Giorgia Meloni non ritira le schede ai referendum: bufera politica e accuse di sabotaggio
La premier Giorgia Meloni ha annunciato pubblicamente che si recherà ai seggi l’8 e 9 giugno per esercitare il diritto di voto, ma con una decisione che ha immediatamente scatenato un vespaio di polemiche: non ritirerà le schede relative ai referendum su lavoro e cittadinanza. Un gesto che, secondo molti, potrebbe essere interpretato come una forma di astensione simbolica, volta a non contribuire al raggiungimento del quorum del 50% più uno, necessario per la validità delle consultazioni referendarie.
La dichiarazione di Meloni – “Vado a votare, ma non ritiro le schede” – ha suscitato reazioni dure da parte dell’opposizione e di numerosi esponenti politici, che accusano la premier di voler sabotare il voto popolare. La leader del Partito Democratico, Elly Schlein, ha commentato: “Meloni prende in giro gli italiani dicendo ‘vado a votare ma non voto’. Ha paura della partecipazione, teme il quorum perché è contraria a contrastare la precarietà e migliorare la legge sulla cittadinanza”. Schlein ha anche criticato la scelta di Meloni di esprimersi in questo modo durante le celebrazioni della Festa della Repubblica, sottolineando come avrebbe potuto almeno dichiarare un voto esplicito contrario.
Le reazioni sono state molteplici e dure. Giuseppe Conte, leader del Movimento 5 Stelle, ha definito “vergognoso” il comportamento della premier: “Non è libero chi non può difendersi da licenziamenti e sfruttamento. Il 2 giugno del 1946 si votò per la Repubblica. Oggi Meloni manda un messaggio di disimpegno e paura del voto”. Anche Chiara Appendino (M5S) e Angelo Bonelli (Alleanza Verdi-Sinistra) hanno criticato duramente questa strategia, parlando di “sabotaggio istituzionale” e invitando i cittadini a partecipare comunque alle urne, ritirando le schede per esprimere un parere chiaro.
Nicola Fratoianni e Riccardo Magi hanno invece definito il gesto come una “pantomima vergognosa” e un messaggio “furbo ma falso”, rispettivamente, sottolineando l’importanza di difendere la democrazia attraverso la partecipazione attiva. Magi ha anche evidenziato come questa scelta sia particolarmente grave nel giorno del ricordo del Referendum del 1946, simbolo della nascita della Repubblica Italiana.

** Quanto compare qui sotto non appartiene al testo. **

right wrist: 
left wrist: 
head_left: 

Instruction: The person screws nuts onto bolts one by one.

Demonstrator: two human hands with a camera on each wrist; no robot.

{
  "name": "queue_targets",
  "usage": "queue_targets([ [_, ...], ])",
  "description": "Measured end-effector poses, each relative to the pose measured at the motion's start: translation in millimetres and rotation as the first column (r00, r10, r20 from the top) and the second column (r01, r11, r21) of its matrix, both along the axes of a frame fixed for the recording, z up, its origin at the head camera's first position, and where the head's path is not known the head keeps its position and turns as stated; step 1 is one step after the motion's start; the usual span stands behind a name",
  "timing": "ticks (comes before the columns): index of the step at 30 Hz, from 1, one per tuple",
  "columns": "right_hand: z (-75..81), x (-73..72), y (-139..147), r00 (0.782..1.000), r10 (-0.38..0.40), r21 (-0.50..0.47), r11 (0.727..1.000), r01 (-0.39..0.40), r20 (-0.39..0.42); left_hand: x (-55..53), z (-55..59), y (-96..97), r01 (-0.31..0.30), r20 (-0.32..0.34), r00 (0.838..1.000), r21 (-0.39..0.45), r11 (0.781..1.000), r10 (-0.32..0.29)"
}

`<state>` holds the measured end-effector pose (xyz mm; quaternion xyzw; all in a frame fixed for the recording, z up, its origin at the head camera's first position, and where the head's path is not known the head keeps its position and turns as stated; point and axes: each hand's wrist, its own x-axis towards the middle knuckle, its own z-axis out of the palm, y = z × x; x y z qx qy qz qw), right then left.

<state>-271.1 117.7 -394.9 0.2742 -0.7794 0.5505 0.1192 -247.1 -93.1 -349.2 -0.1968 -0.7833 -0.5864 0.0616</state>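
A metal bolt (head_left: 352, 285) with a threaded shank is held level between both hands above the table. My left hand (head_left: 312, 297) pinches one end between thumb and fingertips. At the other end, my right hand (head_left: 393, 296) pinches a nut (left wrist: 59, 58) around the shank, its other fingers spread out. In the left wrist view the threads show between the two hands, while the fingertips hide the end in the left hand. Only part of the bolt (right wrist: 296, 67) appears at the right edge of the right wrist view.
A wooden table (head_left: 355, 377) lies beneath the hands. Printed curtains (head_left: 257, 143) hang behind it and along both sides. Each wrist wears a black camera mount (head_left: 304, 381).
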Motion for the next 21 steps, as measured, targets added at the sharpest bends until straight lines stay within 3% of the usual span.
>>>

Dal punto di vista legale, la normativa italiana prevede che se un elettore non ritira le schede, non viene considerato tra i votanti e quindi non contribuisce al quorum. Se invece le schede vengono ritirate e restituite senza essere inserite nella cabina, si considera comunque la partecipazione, ma con scheda annullata. Questa norma permette agli elettori di esprimere un’astensione “parziale” o “totale”, a seconda delle schede che decidono di accettare o rifiutare.
Il gesto di Meloni si inserisce in un contesto politico già molto teso, con cinque quesiti referendari sul tavolo riguardanti lavoro, precarietà e cittadinanza. La sua scelta di non partecipare attivamente potrebbe alimentare ulteriori tensioni e mobilitazioni popolari, rendendo le giornate dell’8 e 9 giugno decisive non solo per il risultato dei quesiti, ma anche per il segnale politico che cittadini e istituzioni sceglieranno di dare.